### PROBLEM:
Until you reach the line containing "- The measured", reproduce each line of the listing exactly, please, and include that line as well.

*** Opening DATA FOR REVIEW ***

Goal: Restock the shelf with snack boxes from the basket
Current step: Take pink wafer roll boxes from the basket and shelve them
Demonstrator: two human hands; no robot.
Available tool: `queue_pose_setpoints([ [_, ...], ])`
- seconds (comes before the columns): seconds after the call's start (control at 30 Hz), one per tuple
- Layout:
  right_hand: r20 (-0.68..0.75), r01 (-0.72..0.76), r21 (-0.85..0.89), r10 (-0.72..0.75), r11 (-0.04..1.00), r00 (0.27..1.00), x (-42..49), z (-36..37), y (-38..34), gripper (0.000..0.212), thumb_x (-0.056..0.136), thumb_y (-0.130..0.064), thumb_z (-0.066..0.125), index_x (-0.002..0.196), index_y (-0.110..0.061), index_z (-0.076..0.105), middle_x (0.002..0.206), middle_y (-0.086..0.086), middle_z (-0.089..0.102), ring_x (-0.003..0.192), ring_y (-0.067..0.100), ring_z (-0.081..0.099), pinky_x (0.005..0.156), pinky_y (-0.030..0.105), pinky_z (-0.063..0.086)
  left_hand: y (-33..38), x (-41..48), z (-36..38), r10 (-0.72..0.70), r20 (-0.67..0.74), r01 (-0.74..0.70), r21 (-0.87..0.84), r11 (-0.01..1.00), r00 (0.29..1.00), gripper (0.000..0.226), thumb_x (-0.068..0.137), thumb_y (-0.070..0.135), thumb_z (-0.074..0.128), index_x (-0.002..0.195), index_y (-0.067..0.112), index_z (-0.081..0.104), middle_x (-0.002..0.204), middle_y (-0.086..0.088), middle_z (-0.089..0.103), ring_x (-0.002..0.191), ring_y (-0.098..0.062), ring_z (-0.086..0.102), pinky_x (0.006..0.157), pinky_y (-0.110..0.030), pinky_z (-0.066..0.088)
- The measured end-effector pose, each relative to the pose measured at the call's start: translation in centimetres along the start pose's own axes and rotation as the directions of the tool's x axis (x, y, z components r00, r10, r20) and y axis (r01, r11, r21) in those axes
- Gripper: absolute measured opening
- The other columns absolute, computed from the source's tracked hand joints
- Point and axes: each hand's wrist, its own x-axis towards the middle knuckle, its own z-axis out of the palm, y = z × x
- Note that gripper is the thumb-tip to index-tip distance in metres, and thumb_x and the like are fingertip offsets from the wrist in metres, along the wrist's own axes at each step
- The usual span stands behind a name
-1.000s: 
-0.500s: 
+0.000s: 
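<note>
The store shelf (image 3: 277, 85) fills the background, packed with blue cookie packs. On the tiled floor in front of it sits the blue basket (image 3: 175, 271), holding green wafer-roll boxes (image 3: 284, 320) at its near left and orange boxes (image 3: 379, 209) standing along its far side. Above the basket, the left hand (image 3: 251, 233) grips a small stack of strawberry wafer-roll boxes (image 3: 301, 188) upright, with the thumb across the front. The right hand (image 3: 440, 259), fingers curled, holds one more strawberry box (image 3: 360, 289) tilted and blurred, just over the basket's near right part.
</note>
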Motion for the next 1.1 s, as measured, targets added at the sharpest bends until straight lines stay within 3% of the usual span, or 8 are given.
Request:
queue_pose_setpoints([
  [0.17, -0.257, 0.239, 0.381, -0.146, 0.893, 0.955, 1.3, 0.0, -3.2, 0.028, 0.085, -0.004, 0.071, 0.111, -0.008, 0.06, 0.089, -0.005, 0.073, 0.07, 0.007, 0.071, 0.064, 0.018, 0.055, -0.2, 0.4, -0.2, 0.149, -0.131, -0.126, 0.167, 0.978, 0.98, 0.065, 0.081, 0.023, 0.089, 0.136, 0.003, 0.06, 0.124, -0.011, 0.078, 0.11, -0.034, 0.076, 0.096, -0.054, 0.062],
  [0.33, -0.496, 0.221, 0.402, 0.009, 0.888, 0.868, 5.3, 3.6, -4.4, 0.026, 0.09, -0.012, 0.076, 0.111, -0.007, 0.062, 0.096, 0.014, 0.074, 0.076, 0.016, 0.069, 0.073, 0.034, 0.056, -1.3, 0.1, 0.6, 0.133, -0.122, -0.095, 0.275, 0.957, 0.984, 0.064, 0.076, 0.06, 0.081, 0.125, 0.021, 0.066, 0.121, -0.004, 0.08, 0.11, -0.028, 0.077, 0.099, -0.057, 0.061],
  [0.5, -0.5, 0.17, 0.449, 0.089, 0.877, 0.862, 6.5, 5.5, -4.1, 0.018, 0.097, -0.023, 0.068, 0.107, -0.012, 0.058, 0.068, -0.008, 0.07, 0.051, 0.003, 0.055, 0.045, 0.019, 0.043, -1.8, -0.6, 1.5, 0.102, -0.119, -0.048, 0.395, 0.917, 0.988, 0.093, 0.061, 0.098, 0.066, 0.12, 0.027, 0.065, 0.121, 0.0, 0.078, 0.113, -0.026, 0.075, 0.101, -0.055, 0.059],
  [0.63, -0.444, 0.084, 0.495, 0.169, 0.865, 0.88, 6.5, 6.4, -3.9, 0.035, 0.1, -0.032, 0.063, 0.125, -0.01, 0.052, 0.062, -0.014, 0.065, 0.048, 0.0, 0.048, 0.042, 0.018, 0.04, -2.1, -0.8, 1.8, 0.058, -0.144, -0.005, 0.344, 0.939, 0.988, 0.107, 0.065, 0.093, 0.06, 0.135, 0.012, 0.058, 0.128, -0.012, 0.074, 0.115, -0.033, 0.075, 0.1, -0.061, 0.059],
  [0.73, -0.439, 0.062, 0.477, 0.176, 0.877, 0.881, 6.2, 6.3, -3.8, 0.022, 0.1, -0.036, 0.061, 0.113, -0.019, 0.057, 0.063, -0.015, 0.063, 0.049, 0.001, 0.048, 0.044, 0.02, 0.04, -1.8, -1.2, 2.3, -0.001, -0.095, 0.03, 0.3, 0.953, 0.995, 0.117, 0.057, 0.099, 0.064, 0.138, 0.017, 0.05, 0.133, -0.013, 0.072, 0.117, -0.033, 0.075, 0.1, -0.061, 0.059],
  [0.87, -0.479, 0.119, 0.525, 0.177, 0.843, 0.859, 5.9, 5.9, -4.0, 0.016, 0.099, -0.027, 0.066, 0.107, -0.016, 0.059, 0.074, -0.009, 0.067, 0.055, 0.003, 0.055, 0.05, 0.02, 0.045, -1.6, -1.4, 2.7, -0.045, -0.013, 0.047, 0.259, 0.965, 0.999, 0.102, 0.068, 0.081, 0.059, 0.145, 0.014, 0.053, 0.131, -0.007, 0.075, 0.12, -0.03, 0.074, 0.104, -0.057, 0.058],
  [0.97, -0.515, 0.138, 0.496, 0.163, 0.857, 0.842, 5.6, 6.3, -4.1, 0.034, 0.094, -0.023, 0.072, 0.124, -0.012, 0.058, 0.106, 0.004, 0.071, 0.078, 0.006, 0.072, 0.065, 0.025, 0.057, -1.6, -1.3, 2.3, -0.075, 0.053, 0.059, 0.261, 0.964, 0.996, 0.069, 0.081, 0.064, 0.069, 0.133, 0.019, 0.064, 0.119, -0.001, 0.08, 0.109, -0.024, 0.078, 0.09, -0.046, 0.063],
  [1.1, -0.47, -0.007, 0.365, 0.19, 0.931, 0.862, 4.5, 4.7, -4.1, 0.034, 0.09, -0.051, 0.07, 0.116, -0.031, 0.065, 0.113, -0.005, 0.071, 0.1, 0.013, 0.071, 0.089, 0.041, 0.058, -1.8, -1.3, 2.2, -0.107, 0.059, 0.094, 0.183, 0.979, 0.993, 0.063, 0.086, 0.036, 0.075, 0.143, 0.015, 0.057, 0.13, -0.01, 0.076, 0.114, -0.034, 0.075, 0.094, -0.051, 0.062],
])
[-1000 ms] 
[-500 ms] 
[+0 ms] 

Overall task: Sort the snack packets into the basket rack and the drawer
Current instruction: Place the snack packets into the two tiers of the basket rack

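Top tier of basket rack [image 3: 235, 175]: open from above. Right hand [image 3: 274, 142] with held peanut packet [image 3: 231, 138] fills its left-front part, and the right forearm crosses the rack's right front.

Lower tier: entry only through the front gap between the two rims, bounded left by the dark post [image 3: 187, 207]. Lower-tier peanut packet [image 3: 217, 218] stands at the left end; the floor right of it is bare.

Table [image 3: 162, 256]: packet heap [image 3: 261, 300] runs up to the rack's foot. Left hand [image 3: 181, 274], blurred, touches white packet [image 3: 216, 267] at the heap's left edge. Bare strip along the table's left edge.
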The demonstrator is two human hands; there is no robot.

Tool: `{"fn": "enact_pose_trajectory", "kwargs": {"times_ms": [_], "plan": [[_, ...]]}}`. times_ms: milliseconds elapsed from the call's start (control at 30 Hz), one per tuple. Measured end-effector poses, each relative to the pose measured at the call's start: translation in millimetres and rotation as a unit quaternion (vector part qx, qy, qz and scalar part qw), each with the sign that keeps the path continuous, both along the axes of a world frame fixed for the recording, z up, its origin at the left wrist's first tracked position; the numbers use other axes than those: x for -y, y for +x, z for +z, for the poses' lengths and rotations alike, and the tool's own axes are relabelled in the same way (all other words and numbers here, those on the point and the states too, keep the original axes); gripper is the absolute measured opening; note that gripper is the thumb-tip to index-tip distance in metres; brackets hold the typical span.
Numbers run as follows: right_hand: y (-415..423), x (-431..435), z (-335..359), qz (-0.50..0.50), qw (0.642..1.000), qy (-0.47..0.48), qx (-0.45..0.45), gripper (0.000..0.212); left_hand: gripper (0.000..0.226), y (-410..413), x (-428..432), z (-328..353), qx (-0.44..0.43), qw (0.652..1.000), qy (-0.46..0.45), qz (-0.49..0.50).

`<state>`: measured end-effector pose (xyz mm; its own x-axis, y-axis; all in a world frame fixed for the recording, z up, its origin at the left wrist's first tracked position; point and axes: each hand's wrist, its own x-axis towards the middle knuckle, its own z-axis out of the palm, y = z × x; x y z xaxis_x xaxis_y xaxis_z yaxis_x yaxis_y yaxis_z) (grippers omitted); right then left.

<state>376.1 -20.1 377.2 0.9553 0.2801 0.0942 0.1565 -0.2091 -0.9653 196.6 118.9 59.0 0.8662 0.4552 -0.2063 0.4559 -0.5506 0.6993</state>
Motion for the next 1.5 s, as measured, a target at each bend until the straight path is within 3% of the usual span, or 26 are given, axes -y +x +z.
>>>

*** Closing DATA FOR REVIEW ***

### TASK ANSWER:
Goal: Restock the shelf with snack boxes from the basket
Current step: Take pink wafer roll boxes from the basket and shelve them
Demonstrator: two human hands; no robot.
Available tool: `queue_pose_setpoints([ [_, ...], ])`
- seconds (comes before the columns): seconds after the call's start (control at 30 Hz), one per tuple
- Layout:
  right_hand: r20 (-0.68..0.75), r01 (-0.72..0.76), r21 (-0.85..0.89), r10 (-0.72..0.75), r11 (-0.04..1.00), r00 (0.27..1.00), x (-42..49), z (-36..37), y (-38..34), gripper (0.000..0.212), thumb_x (-0.056..0.136), thumb_y (-0.130..0.064), thumb_z (-0.066..0.125), index_x (-0.002..0.196), index_y (-0.110..0.061), index_z (-0.076..0.105), middle_x (0.002..0.206), middle_y (-0.086..0.086), middle_z (-0.089..0.102), ring_x (-0.003..0.192), ring_y (-0.067..0.100), ring_z (-0.081..0.099), pinky_x (0.005..0.156), pinky_y (-0.030..0.105), pinky_z (-0.063..0.086)
  left_hand: y (-33..38), x (-41..48), z (-36..38), r10 (-0.72..0.70), r20 (-0.67..0.74), r01 (-0.74..0.70), r21 (-0.87..0.84), r11 (-0.01..1.00), r00 (0.29..1.00), gripper (0.000..0.226), thumb_x (-0.068..0.137), thumb_y (-0.070..0.135), thumb_z (-0.074..0.128), index_x (-0.002..0.195), index_y (-0.067..0.112), index_z (-0.081..0.104), middle_x (-0.002..0.204), middle_y (-0.086..0.088), middle_z (-0.089..0.103), ring_x (-0.002..0.191), ring_y (-0.098..0.062), ring_z (-0.086..0.102), pinky_x (0.006..0.157), pinky_y (-0.110..0.030), pinky_z (-0.066..0.088)
- The measured end-effector pose, each relative to the pose measured at the call's start: translation in centimetres along the start pose's own axes and rotation as the directions of the tool's x axis (x, y, z components r00, r10, r20) and y axis (r01, r11, r21) in those axes

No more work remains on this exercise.